Reprint the full listing exactly.
── Data for review ──
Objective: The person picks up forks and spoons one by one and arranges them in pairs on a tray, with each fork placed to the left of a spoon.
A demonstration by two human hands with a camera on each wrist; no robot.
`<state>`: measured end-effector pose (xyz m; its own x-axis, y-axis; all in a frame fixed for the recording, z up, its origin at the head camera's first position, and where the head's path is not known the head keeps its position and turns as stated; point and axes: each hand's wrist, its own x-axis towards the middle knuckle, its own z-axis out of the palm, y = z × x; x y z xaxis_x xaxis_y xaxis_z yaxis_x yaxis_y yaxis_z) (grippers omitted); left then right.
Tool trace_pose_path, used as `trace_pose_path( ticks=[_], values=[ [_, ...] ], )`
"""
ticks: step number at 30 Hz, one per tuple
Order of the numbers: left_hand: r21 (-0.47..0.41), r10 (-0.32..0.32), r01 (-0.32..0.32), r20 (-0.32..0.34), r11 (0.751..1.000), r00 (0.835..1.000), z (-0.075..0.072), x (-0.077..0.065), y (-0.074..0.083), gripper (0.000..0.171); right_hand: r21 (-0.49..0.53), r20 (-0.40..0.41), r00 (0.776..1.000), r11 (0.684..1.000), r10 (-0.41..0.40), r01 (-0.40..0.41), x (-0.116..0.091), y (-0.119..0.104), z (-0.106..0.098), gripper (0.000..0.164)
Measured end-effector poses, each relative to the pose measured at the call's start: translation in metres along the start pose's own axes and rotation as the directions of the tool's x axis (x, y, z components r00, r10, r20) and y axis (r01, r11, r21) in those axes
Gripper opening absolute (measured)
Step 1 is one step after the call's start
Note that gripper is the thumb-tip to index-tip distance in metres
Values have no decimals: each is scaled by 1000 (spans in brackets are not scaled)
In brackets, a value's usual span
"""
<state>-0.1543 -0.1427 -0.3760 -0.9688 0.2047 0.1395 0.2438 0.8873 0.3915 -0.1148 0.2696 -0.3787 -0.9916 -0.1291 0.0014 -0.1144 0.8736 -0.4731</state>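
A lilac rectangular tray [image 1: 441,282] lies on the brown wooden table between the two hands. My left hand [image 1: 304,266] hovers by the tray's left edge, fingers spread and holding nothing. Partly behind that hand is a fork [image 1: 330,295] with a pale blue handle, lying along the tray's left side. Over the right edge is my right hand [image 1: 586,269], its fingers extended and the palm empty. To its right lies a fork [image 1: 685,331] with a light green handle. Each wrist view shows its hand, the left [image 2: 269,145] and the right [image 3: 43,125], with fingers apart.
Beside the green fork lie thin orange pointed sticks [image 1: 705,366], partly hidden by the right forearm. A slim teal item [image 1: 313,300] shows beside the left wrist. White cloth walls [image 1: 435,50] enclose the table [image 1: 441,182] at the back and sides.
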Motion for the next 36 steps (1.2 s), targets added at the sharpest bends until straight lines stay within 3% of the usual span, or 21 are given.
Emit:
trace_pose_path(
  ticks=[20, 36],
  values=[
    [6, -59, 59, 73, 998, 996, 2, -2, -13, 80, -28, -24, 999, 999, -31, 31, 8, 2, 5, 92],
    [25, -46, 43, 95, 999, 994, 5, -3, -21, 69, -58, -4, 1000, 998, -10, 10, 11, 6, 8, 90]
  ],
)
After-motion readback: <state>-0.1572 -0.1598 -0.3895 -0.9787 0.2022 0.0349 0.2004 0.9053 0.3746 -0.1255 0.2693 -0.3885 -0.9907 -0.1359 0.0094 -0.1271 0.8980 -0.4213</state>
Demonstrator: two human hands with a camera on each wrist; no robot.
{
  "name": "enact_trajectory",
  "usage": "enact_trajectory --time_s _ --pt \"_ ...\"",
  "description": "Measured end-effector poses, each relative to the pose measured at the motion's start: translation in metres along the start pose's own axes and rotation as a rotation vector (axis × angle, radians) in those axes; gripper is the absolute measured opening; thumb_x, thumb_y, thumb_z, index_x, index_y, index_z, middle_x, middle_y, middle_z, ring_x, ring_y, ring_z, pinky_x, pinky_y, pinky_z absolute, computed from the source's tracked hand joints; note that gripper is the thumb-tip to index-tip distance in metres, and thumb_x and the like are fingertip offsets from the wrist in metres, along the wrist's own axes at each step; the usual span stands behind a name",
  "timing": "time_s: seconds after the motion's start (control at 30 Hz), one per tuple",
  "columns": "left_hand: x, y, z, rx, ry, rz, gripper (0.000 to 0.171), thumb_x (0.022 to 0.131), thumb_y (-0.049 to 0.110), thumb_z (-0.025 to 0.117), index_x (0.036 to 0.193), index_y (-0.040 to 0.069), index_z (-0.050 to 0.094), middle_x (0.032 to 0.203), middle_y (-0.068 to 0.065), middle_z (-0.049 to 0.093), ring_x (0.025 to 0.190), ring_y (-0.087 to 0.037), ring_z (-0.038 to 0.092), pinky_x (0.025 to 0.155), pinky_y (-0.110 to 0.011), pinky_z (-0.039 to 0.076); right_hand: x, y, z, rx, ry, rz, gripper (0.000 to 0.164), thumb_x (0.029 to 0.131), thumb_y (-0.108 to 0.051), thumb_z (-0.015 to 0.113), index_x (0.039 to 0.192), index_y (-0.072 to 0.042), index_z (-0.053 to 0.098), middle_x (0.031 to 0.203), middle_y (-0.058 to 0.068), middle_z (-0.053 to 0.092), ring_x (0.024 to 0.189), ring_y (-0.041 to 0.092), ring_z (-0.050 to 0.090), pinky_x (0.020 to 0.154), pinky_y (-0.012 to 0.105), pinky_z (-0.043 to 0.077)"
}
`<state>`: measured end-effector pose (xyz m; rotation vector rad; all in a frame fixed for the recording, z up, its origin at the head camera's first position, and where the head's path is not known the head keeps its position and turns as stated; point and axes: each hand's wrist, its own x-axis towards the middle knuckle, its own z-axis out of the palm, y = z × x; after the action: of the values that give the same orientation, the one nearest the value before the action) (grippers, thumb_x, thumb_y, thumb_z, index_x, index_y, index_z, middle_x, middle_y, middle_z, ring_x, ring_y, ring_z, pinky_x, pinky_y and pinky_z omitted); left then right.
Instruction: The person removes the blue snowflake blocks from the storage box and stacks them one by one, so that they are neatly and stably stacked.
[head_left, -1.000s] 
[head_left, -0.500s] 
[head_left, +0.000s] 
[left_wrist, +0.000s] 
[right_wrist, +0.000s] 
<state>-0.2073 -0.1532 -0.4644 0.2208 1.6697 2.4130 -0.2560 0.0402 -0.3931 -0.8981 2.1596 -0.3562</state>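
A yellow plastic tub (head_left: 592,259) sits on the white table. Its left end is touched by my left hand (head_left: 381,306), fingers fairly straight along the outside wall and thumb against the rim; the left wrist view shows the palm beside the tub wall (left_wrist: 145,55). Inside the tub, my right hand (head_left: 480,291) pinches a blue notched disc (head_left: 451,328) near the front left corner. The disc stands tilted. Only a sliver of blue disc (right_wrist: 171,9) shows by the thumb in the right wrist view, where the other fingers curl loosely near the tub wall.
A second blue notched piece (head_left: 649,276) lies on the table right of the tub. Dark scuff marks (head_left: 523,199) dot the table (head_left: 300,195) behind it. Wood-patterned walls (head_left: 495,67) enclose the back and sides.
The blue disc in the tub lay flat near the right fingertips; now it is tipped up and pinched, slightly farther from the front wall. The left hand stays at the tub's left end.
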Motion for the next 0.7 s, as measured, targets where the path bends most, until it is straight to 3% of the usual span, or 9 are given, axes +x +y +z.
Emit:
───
## Solution for this task
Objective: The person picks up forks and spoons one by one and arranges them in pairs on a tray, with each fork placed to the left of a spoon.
A demonstration by two human hands with a camera on each wrist; no robot.
`<state>`: measured end-effector pose (xyz m; its own x-axis, y-axis; all in a frame fixed for the recording, z up, its origin at the head camera's first position, and where the head's path is not known the head keeps its position and turns as stated; point and axes: each hand's wrist, its own x-axis towards the middle knuckle, its own z-axis out of the palm, y = z × x; x y z xaxis_x xaxis_y xaxis_z yaxis_x yaxis_y yaxis_z) (grippers omitted); left then right.
Tool trace_pose_path, used as `trace_pose_path( ticks=[_], values=[ [_, ...] ], )`
"""
ticks: step number at 30 Hz, one per tuple
Order of the numbers: left_hand: r21 (-0.47..0.41), r10 (-0.32..0.32), r01 (-0.32..0.32), r20 (-0.32..0.34), r11 (0.751..1.000), r00 (0.835..1.000), z (-0.075..0.072), x (-0.077..0.065), y (-0.074..0.083), gripper (0.000..0.171); right_hand: r21 (-0.49..0.53), r20 (-0.40..0.41), r00 (0.776..1.000), r11 (0.684..1.000), r10 (-0.41..0.40), r01 (-0.40..0.41), x (-0.116..0.091), y (-0.119..0.104), z (-0.106..0.098), gripper (0.000..0.164)
Measured end-effector poses, each relative to the pose measured at the call's start: translation in metres along the start pose's own axes and rotation as the directions of the tool's x axis (x, y, z components r00, r10, r20) and y axis (r01, r11, r21) in those axes
Gripper opening absolute (measured)
Step 1 is one step after the call's start
Note that gripper is the thumb-tip to index-tip distance in metres
Values have no decimals: each is scaled by 1000 (spans in brackets are not scaled)
In brackets, a value's usual span
"""
<state>-0.1543 -0.1427 -0.3760 -0.9688 0.2047 0.1395 0.2438 0.8873 0.3915 -0.1148 0.2696 -0.3787 -0.9916 -0.1291 0.0014 -0.1144 0.8736 -0.4731</state>
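A lilac rectangular tray [image 1: 441,282] lies on the brown wooden table between the two hands. My left hand [image 1: 304,266] hovers by the tray's left edge, fingers spread and holding nothing. Partly behind that hand is a fork [image 1: 330,295] with a pale blue handle, lying along the tray's left side. Over the right edge is my right hand [image 1: 586,269], its fingers extended and the palm empty. To its right lies a fork [image 1: 685,331] with a light green handle. Each wrist view shows its hand, the left [image 2: 269,145] and the right [image 3: 43,125], with fingers apart.
Beside the green fork lie thin orange pointed sticks [image 1: 705,366], partly hidden by the right forearm. A slim teal item [image 1: 313,300] shows beside the left wrist. White cloth walls [image 1: 435,50] enclose the table [image 1: 441,182] at the back and sides.
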Motion for the next 36 steps (1.2 s), targets added at the sharpest bends until straight lines stay within 3% of the usual span, or 21 are given.
Emit:
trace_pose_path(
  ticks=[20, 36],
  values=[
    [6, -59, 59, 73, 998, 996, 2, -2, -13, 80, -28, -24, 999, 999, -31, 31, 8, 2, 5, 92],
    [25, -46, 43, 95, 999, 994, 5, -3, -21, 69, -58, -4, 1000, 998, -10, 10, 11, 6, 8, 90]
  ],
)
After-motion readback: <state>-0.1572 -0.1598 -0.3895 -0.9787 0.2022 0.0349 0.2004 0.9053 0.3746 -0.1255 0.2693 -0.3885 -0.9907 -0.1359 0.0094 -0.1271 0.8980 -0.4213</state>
Demonstrator: two human hands with a camera on each wrist; no robot.
{
  "name": "enact_trajectory",
  "usage": "enact_trajectory --time_s _ --pt \"_ ...\"",
  "description": "Measured end-effector poses, each relative to the pose measured at the motion's start: translation in metres along the start pose's own axes and rotation as a rotation vector (axis × angle, radians) in those axes; gripper is the absolute measured opening; thumb_x, thumb_y, thumb_z, index_x, index_y, index_z, middle_x, middle_y, middle_z, ring_x, ring_y, ring_z, pinky_x, pinky_y, pinky_z absolute, computed from the source's tracked hand joints; note that gripper is the thumb-tip to index-tip distance in metres, and thumb_x and the like are fingertip offsets from the wrist in metres, along the wrist's own axes at each step; the usual span stands behind a name",
  "timing": "time_s: seconds after the motion's start (control at 30 Hz), one per tuple",
  "columns": "left_hand: x, y, z, rx, ry, rz, gripper (0.000 to 0.171), thumb_x (0.022 to 0.131), thumb_y (-0.049 to 0.110), thumb_z (-0.025 to 0.117), index_x (0.036 to 0.193), index_y (-0.040 to 0.069), index_z (-0.050 to 0.094), middle_x (0.032 to 0.203), middle_y (-0.068 to 0.065), middle_z (-0.049 to 0.093), ring_x (0.025 to 0.190), ring_y (-0.087 to 0.037), ring_z (-0.038 to 0.092), pinky_x (0.025 to 0.155), pinky_y (-0.110 to 0.011), pinky_z (-0.039 to 0.076); right_hand: x, y, z, rx, ry, rz, gripper (0.000 to 0.164), thumb_x (0.029 to 0.131), thumb_y (-0.108 to 0.051), thumb_z (-0.015 to 0.113), index_x (0.039 to 0.192), index_y (-0.072 to 0.042), index_z (-0.053 to 0.098), middle_x (0.031 to 0.203), middle_y (-0.058 to 0.068), middle_z (-0.053 to 0.092), ring_x (0.024 to 0.189), ring_y (-0.041 to 0.092), ring_z (-0.050 to 0.090), pinky_x (0.020 to 0.154), pinky_y (-0.012 to 0.105), pinky_z (-0.043 to 0.077)"
}
`<state>`: measured end-effector pose (xyz m; rotation vector rad; all in a frame fixed for the recording, z up, its origin at the head camera's first position, and where the head's path is not known the head keeps its position and turns as stated; point and axes: each hand's wrist, its own x-axis towards the middle knuckle, its own z-axis out of the palm, y = z × x; after the action: of the values that give the same orientation, the one nearest the value before the action) (grippers, thumb_x, thumb_y, thumb_z, index_x, index_y, index_z, middle_x, middle_y, middle_z, ring_x, ring_y, ring_z, pinky_x, pinky_y and pinky_z omitted); left then right.
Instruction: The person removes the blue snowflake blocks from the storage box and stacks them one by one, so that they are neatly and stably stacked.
[head_left, -1.000s] 
[head_left, -0.500s] 
[head_left, +0.000s] 
[left_wrist, +0.000s] 
[right_wrist, +0.000s] 
<state>-0.2073 -0.1532 -0.4644 0.2208 1.6697 2.4130 -0.2560 0.0402 -0.3931 -0.8981 2.1596 -0.3562</state>
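A yellow plastic tub (head_left: 592,259) sits on the white table. Its left end is touched by my left hand (head_left: 381,306), fingers fairly straight along the outside wall and thumb against the rim; the left wrist view shows the palm beside the tub wall (left_wrist: 145,55). Inside the tub, my right hand (head_left: 480,291) pinches a blue notched disc (head_left: 451,328) near the front left corner. The disc stands tilted. Only a sliver of blue disc (right_wrist: 171,9) shows by the thumb in the right wrist view, where the other fingers curl loosely near the tub wall.
A second blue notched piece (head_left: 649,276) lies on the table right of the tub. Dark scuff marks (head_left: 523,199) dot the table (head_left: 300,195) behind it. Wood-patterned walls (head_left: 495,67) enclose the back and sides.
The blue disc in the tub lay flat near the right fingertips; now it is tipped up and pinched, slightly farther from the front wall. The left hand stays at the tub's left end.
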Motion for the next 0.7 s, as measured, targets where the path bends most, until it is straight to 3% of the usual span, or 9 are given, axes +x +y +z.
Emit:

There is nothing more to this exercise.